Data extracted from a collection:
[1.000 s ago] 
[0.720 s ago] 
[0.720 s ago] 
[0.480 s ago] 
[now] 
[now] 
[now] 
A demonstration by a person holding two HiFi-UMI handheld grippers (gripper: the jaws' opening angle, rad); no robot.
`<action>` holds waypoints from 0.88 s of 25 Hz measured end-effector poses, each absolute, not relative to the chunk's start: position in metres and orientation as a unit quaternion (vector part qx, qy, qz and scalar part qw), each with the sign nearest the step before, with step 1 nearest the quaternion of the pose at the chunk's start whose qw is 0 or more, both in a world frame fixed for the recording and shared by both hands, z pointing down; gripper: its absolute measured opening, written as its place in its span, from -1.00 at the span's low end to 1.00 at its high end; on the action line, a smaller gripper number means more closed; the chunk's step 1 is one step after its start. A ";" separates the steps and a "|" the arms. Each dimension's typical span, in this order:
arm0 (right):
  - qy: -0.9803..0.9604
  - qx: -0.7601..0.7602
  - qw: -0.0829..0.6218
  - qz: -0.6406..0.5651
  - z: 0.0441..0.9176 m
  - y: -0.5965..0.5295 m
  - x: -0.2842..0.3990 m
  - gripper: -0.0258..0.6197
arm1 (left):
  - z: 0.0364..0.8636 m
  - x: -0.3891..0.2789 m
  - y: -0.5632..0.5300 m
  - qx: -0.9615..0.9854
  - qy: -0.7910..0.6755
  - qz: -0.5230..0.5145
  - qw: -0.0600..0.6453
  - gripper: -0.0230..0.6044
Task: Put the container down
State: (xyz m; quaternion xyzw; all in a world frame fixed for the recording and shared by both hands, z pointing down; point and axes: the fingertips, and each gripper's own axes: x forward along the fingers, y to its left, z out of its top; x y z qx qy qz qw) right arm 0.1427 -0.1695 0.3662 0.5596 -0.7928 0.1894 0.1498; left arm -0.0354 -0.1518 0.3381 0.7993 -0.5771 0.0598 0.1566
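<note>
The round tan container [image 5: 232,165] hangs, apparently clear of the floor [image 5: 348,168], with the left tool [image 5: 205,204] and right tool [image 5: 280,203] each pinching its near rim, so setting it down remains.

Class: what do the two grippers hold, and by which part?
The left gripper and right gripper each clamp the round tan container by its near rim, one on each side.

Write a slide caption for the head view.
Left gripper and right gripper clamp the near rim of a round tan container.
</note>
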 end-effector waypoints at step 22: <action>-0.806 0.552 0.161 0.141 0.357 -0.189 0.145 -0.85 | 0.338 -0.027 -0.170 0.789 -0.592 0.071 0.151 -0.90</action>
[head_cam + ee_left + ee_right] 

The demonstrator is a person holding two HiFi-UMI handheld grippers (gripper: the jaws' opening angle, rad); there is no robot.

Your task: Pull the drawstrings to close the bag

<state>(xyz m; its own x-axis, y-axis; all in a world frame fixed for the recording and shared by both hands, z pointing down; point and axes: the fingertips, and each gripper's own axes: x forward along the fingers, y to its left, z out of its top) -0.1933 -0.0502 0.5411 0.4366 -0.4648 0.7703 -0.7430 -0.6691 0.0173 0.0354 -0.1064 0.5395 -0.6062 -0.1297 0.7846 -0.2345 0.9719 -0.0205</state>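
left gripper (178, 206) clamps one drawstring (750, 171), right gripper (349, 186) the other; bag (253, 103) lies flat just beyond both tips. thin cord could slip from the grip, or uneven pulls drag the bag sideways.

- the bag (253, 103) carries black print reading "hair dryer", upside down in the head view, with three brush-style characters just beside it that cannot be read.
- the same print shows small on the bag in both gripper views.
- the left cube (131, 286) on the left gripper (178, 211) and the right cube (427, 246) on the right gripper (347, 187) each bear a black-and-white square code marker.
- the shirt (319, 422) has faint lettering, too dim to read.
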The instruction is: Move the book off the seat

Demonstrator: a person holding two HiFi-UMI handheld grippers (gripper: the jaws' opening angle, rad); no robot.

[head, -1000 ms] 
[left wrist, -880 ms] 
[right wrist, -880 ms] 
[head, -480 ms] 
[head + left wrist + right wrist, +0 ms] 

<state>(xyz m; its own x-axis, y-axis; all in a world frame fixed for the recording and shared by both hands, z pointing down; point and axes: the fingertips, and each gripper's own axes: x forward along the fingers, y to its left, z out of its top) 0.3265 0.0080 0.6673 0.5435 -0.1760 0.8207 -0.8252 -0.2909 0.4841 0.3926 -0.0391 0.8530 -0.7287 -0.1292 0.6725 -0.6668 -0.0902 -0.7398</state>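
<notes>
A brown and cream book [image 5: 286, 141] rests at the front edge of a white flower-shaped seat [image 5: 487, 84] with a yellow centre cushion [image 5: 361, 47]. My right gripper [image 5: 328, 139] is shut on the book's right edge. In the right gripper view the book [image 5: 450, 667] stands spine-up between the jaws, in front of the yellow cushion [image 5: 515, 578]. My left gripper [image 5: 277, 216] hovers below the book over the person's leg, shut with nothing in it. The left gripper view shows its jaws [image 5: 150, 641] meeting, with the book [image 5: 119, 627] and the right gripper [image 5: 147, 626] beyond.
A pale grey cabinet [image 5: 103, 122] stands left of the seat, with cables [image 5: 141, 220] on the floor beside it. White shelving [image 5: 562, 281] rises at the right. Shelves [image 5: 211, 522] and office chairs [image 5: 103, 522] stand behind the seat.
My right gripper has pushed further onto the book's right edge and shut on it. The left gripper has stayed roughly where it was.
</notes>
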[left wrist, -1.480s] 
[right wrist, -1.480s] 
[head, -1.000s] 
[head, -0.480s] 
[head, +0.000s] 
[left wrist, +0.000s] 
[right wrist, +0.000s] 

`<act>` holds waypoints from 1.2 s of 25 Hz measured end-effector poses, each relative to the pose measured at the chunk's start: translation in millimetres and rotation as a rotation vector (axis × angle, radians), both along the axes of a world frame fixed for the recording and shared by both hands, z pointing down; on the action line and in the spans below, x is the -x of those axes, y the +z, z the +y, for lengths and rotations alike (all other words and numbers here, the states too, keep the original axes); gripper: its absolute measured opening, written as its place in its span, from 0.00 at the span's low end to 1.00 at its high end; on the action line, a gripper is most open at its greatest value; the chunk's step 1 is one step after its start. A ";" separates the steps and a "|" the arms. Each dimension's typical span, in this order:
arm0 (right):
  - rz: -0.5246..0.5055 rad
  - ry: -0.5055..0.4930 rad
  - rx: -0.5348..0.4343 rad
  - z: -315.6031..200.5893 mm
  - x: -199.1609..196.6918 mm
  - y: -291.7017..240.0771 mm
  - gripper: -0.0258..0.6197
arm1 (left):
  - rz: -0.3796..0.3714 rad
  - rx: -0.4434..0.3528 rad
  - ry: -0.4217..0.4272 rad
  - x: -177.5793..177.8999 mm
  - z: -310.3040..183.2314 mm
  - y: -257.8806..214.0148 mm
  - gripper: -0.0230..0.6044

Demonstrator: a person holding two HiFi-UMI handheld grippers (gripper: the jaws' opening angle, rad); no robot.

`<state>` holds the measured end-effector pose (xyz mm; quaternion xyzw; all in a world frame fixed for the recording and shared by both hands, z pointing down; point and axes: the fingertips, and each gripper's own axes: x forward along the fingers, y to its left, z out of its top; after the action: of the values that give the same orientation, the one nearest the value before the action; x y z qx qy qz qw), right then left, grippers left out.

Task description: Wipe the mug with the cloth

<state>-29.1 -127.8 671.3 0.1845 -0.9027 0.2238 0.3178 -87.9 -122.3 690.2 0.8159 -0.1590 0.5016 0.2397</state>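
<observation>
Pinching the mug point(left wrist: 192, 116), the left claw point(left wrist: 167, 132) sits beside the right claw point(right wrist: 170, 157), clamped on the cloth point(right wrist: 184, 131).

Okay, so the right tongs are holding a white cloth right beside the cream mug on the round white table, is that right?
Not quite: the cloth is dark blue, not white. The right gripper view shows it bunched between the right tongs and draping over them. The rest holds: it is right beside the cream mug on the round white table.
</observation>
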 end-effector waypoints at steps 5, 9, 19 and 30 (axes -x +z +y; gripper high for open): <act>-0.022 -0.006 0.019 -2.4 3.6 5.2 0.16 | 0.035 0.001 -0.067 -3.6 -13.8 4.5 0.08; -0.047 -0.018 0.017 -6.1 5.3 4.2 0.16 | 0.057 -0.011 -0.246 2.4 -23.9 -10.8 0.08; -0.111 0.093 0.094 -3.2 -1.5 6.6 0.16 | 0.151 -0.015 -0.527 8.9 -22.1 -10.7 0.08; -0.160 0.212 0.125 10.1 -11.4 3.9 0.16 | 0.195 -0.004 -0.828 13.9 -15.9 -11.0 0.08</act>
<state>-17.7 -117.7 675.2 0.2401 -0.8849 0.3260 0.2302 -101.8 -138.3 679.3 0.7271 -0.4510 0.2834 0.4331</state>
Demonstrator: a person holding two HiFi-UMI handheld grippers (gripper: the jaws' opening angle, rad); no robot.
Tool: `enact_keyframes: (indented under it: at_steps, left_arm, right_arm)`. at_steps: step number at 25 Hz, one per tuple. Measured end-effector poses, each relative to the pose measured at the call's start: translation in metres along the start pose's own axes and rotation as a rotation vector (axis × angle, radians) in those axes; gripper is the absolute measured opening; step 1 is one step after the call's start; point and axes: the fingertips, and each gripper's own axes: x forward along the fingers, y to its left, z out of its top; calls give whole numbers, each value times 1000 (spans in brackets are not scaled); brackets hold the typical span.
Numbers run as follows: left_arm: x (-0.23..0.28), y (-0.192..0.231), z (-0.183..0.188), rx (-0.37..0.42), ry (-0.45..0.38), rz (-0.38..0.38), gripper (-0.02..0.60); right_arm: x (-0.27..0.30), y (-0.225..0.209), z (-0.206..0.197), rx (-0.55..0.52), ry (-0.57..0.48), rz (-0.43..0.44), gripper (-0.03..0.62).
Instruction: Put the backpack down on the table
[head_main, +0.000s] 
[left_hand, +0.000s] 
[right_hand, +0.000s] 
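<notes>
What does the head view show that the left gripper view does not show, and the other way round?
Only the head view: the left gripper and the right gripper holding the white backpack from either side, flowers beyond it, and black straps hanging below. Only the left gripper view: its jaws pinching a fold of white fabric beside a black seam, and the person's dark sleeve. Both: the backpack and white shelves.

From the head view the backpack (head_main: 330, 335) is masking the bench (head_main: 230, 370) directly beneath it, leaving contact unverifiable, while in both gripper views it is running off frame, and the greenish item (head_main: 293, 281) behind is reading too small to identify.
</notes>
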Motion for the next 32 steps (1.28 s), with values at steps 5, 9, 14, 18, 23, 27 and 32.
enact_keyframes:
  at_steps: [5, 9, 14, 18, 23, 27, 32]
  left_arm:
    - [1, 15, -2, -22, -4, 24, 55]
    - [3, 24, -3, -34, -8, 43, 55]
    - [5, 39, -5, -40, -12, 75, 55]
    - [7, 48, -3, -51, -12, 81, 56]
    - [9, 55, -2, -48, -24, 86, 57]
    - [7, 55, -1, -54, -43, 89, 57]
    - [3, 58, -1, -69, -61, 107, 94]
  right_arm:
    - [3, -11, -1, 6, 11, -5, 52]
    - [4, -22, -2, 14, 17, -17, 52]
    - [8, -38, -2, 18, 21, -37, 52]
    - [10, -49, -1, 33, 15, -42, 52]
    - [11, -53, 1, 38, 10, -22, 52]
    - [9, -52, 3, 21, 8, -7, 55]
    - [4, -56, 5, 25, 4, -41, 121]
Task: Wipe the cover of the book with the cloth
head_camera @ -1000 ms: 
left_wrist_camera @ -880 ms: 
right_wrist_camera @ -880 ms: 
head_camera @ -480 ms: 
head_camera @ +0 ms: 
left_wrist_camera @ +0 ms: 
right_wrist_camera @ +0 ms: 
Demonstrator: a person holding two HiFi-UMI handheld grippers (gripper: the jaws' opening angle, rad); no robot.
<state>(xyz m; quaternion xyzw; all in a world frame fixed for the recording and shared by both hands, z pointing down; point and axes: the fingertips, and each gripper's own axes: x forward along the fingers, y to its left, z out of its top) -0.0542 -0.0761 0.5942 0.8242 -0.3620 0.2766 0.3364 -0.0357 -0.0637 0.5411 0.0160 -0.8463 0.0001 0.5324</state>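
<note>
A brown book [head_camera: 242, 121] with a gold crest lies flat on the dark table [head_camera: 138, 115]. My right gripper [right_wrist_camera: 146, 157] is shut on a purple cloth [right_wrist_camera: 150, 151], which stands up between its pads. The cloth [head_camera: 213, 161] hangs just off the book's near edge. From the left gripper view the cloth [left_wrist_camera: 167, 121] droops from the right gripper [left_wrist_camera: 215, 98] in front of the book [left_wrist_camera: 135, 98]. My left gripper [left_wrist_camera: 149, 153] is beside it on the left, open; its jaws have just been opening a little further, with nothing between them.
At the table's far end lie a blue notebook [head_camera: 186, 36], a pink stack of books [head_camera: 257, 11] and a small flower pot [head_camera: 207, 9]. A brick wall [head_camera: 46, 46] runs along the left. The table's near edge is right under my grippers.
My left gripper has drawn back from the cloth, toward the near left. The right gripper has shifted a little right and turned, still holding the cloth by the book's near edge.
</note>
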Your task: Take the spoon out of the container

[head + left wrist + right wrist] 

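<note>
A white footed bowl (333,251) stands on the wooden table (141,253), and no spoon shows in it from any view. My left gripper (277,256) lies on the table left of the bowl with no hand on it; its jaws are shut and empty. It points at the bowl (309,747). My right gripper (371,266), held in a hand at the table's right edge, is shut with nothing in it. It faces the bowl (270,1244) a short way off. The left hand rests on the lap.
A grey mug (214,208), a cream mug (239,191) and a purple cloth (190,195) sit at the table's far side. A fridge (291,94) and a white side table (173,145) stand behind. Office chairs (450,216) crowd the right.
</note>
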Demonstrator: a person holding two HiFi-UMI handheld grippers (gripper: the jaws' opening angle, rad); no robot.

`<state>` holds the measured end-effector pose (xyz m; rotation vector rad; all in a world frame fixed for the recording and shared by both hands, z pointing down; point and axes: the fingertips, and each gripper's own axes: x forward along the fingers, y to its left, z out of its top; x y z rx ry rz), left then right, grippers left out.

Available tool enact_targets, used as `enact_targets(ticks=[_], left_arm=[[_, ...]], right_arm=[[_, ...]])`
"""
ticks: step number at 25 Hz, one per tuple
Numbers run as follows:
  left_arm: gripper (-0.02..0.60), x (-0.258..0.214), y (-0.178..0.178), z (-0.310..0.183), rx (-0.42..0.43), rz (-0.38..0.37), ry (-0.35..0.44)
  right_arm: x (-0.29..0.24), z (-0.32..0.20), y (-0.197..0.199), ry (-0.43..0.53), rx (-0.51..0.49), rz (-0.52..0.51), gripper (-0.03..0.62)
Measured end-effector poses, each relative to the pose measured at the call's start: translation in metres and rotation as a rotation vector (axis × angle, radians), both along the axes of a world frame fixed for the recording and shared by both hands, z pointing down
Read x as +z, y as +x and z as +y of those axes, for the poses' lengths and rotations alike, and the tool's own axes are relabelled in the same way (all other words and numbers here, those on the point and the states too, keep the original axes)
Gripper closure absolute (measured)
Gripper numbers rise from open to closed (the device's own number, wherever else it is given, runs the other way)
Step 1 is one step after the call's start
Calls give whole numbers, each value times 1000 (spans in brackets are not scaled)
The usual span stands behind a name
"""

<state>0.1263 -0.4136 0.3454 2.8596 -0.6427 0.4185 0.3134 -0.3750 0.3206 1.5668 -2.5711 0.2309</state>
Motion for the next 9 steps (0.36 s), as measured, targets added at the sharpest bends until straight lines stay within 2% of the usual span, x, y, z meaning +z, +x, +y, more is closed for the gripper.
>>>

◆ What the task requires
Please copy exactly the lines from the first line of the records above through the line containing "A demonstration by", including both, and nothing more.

◆ Answer section
[1.000 s ago] 
[0.720 s ago] 
[0.720 s ago] 
[0.480 s ago] 
[now] 
[now] 
[now] 
A demonstration by a person holding two HiFi-UMI handheld grippers (gripper: the jaws' opening angle, rad); no robot.

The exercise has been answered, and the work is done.